With the Winter Solstice, the new solar year has begun, followed closely by the turning into a new calendar year. Now is a time of endings that mark new beginnings, and the tradition of New Year’s resolutions.

New Year’s resolutions can be a catalyst for profound, soul-sourced change, drawing on the Path of She practice of yes magic. Yes is the most powerful magical word in our vocabulary. It’s a word that the Universe pays close attention to. Say ‘yes’ and doors of possibilities open. Say ‘yes’ from the depths of soul, and you can transform your life.

Right now, at this very moment, the power of yes magic is at work in your life. Every choice you make and action you take, consciously or unconsciously, is a yes spoken in the language of the material world that weaves the fabric of your everyday existence. This is powerful magic: you are, in effect, spellcrafting your life.
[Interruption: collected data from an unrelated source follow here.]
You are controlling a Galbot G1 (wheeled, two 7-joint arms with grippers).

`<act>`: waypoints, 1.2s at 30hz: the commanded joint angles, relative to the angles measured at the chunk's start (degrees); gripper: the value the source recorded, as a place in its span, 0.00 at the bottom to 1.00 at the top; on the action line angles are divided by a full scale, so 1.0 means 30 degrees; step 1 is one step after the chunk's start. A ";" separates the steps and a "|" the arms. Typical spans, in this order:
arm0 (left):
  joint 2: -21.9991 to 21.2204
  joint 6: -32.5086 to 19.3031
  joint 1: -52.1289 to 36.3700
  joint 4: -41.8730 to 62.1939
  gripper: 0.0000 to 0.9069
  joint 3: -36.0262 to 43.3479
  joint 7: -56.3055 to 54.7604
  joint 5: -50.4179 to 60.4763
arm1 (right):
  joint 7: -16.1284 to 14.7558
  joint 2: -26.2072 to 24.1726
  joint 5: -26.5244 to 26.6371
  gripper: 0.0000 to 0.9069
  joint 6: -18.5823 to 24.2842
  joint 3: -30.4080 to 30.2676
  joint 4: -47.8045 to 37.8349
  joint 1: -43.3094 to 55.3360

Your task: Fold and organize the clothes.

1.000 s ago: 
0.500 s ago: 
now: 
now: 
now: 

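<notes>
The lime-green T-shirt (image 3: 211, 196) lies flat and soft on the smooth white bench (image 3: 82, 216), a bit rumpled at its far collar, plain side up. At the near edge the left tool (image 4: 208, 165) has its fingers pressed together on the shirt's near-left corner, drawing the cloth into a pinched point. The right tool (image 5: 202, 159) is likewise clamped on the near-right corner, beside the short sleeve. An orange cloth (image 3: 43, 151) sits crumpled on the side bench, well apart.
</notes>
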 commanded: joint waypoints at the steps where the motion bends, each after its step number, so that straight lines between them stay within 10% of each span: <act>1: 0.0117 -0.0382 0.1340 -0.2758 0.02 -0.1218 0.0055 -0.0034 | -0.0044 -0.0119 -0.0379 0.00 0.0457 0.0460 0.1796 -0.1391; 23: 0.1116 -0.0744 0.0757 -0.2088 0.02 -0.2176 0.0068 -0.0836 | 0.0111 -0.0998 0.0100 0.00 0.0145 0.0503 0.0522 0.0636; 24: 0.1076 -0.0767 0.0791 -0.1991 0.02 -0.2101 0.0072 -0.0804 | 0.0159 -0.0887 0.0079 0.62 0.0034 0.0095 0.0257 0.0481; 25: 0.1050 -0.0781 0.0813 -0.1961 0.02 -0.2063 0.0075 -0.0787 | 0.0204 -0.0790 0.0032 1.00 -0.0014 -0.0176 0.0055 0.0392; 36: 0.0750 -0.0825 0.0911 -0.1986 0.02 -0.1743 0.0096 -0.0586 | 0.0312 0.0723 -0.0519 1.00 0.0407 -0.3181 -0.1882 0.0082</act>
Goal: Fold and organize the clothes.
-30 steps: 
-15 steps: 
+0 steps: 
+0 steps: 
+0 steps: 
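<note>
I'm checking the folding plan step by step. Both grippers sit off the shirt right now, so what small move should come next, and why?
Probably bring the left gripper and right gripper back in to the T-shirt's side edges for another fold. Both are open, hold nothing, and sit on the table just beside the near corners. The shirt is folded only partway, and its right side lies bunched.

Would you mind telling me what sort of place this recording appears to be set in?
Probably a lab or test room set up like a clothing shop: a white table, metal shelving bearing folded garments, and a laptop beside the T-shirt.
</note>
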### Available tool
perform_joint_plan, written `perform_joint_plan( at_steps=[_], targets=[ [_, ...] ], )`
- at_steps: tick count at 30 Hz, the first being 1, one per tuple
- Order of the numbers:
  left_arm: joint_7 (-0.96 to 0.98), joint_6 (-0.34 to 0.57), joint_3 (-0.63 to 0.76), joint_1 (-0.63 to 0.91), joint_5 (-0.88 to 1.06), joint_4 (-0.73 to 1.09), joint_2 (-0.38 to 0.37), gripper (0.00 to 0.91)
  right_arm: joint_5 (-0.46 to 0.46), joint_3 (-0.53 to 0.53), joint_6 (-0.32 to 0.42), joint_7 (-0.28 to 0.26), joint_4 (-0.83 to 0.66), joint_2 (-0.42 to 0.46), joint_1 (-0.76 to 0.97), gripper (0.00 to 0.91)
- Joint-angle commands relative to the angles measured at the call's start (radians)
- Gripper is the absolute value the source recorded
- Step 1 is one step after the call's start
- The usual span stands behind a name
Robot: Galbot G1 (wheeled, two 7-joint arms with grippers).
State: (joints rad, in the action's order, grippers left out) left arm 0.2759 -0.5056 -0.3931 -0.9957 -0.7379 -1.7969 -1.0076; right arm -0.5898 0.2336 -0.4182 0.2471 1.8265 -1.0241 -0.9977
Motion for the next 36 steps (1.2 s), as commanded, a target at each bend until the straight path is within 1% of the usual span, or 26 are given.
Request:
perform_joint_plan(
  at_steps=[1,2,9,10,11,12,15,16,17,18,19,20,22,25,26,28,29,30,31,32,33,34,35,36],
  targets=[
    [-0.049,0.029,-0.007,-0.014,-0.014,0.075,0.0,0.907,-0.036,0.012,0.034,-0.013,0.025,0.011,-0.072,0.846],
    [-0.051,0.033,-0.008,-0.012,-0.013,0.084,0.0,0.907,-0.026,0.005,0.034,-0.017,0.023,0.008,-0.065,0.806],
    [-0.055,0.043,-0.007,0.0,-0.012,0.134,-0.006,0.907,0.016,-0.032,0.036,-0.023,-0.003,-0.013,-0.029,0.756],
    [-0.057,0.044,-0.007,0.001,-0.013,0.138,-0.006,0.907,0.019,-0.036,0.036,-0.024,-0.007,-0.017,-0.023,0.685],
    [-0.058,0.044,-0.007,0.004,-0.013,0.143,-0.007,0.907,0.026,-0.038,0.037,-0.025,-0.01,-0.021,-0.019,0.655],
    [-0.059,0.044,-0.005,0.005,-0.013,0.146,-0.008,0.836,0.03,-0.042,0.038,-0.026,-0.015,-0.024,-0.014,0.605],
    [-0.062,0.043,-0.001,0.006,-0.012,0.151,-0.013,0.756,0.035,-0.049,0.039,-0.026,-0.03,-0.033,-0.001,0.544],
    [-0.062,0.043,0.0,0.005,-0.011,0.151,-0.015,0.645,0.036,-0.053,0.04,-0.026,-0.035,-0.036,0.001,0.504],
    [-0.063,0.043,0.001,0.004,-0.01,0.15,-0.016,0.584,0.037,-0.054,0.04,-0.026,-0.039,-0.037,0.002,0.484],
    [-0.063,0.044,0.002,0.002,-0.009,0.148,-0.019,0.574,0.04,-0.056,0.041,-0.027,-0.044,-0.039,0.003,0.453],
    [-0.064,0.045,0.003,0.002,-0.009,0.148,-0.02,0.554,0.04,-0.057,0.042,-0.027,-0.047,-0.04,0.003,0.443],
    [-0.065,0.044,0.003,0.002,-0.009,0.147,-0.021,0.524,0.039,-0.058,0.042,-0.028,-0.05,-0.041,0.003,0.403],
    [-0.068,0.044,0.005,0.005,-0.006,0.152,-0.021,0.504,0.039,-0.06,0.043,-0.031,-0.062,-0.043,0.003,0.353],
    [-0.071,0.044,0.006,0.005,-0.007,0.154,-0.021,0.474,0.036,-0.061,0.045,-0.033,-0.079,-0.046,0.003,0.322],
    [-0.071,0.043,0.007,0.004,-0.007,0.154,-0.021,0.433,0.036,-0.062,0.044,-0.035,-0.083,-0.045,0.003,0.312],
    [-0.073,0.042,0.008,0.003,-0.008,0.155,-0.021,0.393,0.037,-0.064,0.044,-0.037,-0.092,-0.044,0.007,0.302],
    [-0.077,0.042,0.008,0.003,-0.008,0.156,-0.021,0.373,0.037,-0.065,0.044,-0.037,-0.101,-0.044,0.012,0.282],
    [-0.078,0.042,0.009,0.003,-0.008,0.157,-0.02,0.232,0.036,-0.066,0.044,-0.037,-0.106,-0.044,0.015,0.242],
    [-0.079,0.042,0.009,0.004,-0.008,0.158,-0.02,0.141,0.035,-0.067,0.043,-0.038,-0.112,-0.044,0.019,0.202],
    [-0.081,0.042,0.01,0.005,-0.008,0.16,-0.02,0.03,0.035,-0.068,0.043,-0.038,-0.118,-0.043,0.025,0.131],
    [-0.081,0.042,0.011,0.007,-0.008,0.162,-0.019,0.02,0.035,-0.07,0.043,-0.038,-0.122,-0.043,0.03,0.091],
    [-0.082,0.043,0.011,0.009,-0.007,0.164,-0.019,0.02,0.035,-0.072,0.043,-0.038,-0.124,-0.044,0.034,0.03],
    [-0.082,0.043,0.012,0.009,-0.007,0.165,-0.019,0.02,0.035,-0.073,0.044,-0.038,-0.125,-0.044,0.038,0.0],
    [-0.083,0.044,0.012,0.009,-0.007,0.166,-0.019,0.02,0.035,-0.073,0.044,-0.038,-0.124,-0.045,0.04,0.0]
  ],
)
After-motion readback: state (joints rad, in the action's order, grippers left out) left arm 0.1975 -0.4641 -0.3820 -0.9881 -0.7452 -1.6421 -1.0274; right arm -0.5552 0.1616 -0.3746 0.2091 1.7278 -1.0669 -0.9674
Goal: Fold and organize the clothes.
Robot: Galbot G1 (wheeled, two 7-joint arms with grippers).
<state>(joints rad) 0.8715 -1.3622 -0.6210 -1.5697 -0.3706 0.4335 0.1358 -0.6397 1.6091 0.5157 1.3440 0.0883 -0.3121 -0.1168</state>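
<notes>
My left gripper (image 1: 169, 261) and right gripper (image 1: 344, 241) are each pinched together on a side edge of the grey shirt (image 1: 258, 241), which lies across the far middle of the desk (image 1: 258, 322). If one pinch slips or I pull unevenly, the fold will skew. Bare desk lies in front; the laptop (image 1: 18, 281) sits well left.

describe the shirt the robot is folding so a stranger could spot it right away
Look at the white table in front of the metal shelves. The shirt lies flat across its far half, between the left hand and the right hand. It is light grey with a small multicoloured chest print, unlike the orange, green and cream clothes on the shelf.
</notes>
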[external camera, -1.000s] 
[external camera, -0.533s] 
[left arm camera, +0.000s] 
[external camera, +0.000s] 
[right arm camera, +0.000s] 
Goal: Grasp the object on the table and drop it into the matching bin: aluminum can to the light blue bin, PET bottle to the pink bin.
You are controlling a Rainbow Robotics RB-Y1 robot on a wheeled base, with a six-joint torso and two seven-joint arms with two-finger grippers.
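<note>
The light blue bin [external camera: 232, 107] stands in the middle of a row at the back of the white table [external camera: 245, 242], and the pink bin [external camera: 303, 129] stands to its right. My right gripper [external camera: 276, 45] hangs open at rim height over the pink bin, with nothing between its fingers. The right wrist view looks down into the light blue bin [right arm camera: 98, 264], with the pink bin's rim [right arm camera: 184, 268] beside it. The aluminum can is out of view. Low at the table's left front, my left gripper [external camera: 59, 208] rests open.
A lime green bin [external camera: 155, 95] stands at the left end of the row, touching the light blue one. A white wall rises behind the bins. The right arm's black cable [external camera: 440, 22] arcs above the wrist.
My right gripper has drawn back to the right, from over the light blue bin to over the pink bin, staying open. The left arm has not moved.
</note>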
Yes magic is a form of spellcrafting that aligns the potent, twin powers of desire and will through a specific, consciously chosen intention. Desire is what you want, will is your ability to make things happen, and intention is the spark that ignites the magic between them, and sends this magic outward into the listening Universe.

When you make a New Year’s resolution, you’re focusing your will by setting an intention for the coming calendar year. This is a perfect opportunity to use yes magic in service of your personal and spiritual growth for the new year.

Making Your Yes-Magic New Year’s Resolution

1. Heed Your Soul Desire

Yes magic operates in the domain of soul, not surface-level needs and wants. To use yes magic for your New Year’s resolution, you start by turning your awareness inward, and seeking out the soul desires that are reaching for expression in your outer life at this time.

Take out your journal book. With a few full, slow, grounding breaths, settle into your body and empty your mind. Then focus your attention on heeding your desire for profound, transformative change in the new year. 

Start by exploring your existing thoughts about change in the new year. What healing and personal transformation are you hungry for? What are your fears and hopes at this time? What new skills, knowledge, lifestyle enhancements and resources would you like to cultivate?  Why do you want to make these changes in your life?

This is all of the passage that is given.